Trump Is Refusing to Pay Contractors for Work During the Shutdown

The president has a long history of stiffing people who work for him.
Donald Trump speaks at the Major County Sheriffs and Major Cities Chiefs Association Joint Conference on February 13 2019.
By Michael Reynolds/Pool/Getty Images.

So far, despite all the hurried negotiations over the details of border-security funding, Congress seems to be in agreement that the government will not shut down again on Friday, and has agreed to back pay some 800,000 federal workers the salaries they missed during the previous 35-day shutdown. But when it comes to the federal contractors who also went unpaid during that period—up to 580,000 people, according to one estimate—it gets trickier. “I’ve been told the president won’t sign” anything that guarantees them back pay, Senator Roy Blunt told reporters on Wednesday. “I guess federal contractors are different in his view than federal employees.”

On the 2016 campaign trail, it was a well-known (but ultimately overlooked) fact that Trump routinely refused to pay contractors during his career as a businessman. But the idea of paying these contractors reportedly had bipartisan support, until Mitch McConnell shot it down. A legislative source told the Hill that the administrative cost alone to pay back the contractors would be as high as the back pay itself, and that previous shutdown negotiations did not include this provision. “That was not initially part of our deal,” Senator Richard Shelby explained. “I personally would rather keep it narrow in scope.”

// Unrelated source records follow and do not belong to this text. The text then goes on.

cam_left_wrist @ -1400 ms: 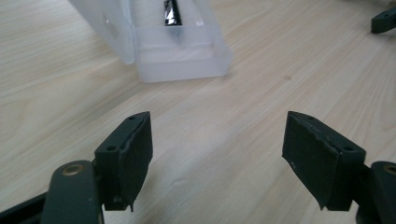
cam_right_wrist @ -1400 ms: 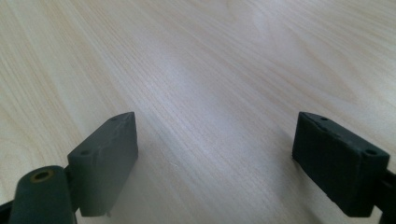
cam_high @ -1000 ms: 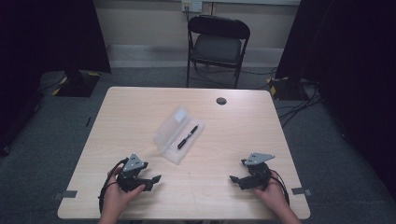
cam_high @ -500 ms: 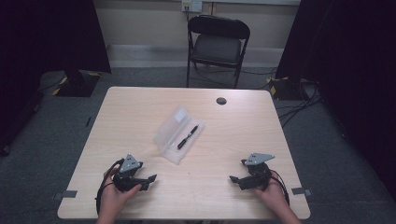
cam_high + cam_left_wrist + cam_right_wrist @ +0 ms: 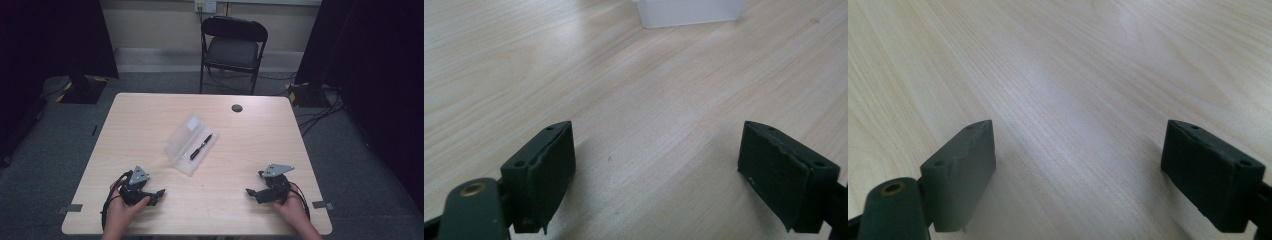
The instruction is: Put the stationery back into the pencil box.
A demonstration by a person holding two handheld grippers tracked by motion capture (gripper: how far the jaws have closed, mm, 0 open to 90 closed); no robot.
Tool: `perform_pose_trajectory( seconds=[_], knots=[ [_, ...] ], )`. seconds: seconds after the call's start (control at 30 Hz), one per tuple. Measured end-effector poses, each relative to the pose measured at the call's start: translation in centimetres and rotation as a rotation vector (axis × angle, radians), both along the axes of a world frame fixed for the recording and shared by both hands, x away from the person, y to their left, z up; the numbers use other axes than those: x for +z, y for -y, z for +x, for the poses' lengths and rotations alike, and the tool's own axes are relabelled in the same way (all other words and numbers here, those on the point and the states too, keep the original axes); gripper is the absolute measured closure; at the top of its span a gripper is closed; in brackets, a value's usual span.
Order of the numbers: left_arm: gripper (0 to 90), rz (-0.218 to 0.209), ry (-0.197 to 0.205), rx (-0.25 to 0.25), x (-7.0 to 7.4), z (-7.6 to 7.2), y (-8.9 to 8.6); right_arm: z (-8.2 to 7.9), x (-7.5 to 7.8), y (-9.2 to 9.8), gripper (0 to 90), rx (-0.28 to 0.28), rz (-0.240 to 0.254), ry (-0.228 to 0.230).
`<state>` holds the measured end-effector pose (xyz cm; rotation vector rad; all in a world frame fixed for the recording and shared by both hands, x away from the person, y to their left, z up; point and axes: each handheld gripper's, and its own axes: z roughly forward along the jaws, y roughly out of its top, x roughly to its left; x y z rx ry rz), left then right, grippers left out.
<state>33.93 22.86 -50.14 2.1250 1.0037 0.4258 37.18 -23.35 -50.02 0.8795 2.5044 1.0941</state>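
A clear plastic case [image 5: 186,142] lies open at the middle of the light wooden table [image 5: 150,120], with a black pen [image 5: 201,146] in its near half. My left gripper [image 5: 159,193] rests at the front left, jaws pointing right toward the table's middle. It is open; its jaws have just been opening further, with nothing between them. In the left gripper view the gripper [image 5: 656,170] stands wide over bare wood, the case's corner [image 5: 689,12] ahead. My right gripper [image 5: 250,192] sits at the front right, open and empty. The right gripper view shows the gripper [image 5: 1078,170] over bare wood.
A black folding chair [image 5: 234,47] stands behind the table's far edge. A small black round cap [image 5: 237,108] sits in the tabletop near the back. Grey tape marks [image 5: 70,208] lie at the front corners. Cables [image 5: 320,107] trail on the floor at the right.
My left gripper has shifted slightly to the left, away from the case. The right gripper, case and pen have stayed put.
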Motion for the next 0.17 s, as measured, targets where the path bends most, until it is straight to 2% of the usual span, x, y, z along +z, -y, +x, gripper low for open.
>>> perform_pose_trajectory(
  seconds=[0.17],
  knots=[
    [14.4, 0.004, -0.002, -0.002, 0.02, 0.0, 0.02, -0.03, 0.01, 0.01, 13.4, 0.0, -0.002, 0.0]
  ],
)
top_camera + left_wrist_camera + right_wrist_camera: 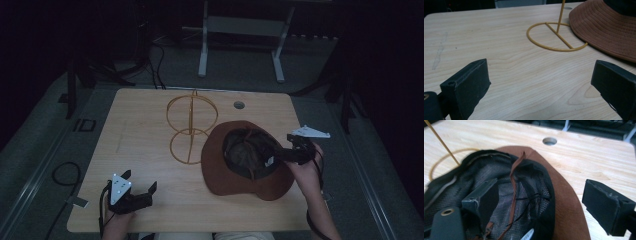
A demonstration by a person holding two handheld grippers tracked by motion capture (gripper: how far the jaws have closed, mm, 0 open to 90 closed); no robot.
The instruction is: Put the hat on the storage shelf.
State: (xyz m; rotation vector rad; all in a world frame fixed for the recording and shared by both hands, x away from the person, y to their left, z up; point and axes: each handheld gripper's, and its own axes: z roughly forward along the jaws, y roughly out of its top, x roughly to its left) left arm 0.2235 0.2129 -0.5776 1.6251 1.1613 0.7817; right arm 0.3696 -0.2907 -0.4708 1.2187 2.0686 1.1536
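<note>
1 brown hat (247, 160) lies upside down on the bench (145, 145), brim spread wide, showing a dark mesh lining crossed by a thin brown cord. Its brim overlaps the base ring of the yellow wire stand (190, 127) just beside it. My right tool (285, 152) straddles the hat's crown wall, jaws apart: 1 inside, 1 outside. My left tool (140, 182) hovers well apart from the hat, jaws spread.

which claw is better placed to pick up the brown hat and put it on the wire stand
Right. The right claw is open astride the brown hat, one jaw inside the crown, one outside the brim. The left claw hovers open over bare table, away from the wire stand.
</note>
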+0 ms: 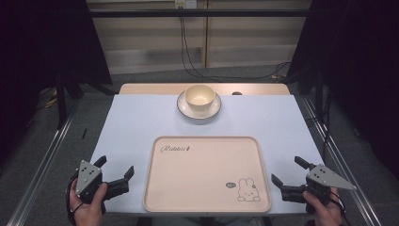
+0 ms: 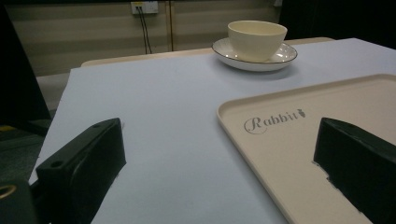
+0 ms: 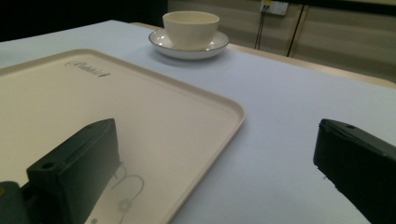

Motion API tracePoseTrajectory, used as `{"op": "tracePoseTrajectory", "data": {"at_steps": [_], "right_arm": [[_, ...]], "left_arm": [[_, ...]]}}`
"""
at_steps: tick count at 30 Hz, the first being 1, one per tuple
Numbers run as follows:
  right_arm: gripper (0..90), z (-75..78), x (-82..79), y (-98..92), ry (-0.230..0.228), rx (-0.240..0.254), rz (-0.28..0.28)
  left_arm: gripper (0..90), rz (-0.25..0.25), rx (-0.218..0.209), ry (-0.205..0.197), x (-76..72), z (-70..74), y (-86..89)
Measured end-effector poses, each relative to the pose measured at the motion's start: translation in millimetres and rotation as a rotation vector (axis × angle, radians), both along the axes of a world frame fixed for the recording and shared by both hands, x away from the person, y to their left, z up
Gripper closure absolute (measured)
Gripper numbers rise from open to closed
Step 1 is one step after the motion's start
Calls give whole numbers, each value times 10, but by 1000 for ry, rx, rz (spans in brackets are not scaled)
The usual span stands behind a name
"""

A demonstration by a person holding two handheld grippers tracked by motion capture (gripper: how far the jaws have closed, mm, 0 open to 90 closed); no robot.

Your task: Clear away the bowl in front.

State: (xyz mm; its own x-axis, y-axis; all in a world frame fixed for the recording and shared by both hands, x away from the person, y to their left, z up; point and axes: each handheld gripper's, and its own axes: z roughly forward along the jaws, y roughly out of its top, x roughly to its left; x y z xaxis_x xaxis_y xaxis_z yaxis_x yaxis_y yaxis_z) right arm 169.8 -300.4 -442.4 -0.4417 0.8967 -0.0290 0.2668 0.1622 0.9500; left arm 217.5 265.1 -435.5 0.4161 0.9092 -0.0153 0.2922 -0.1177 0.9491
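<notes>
Both hands sit at the bottom edge of the high view, each holding a gripper with its jaws spread wide and nothing between them. At the lower left the left gripper (image 1: 114, 170) points in toward the cream tray (image 1: 155, 188); at the lower right the right gripper (image 1: 288, 172) mirrors it from the tray's other side. Neither touches the tray, which lies bare in the lower middle of the frame, a rabbit drawing (image 1: 247, 190) in its lower right corner and script lettering (image 1: 175, 149) at its upper left. Well apart from it, at the upper middle of the frame on the pale blue table (image 1: 127, 127), a cream bowl (image 1: 200, 95) stands upright on a white saucer (image 1: 182, 107). Judging by the layout, the tray is kept close and empty to receive the bowl and saucer, and the jaws are held wide, ready for a reach across it.
</notes>
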Motion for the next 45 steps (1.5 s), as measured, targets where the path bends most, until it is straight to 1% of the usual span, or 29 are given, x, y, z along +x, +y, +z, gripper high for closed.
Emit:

Other Republicans, such as John Cornyn, seemed to take joy in turning contractor pain to political gain. “[Nancy] Pelosi and [Chuck] Schumer should have thought about this and other collateral damage when they initially refused to negotiate on border security, something they are apparently now willing to do,” he told NBC News. “Thousands of federal contractors have not been reimbursed from the 35-day shutdown,” Schumer said in response to these reports. “This issue is hanging in the balance. . . . It’s just not fair.”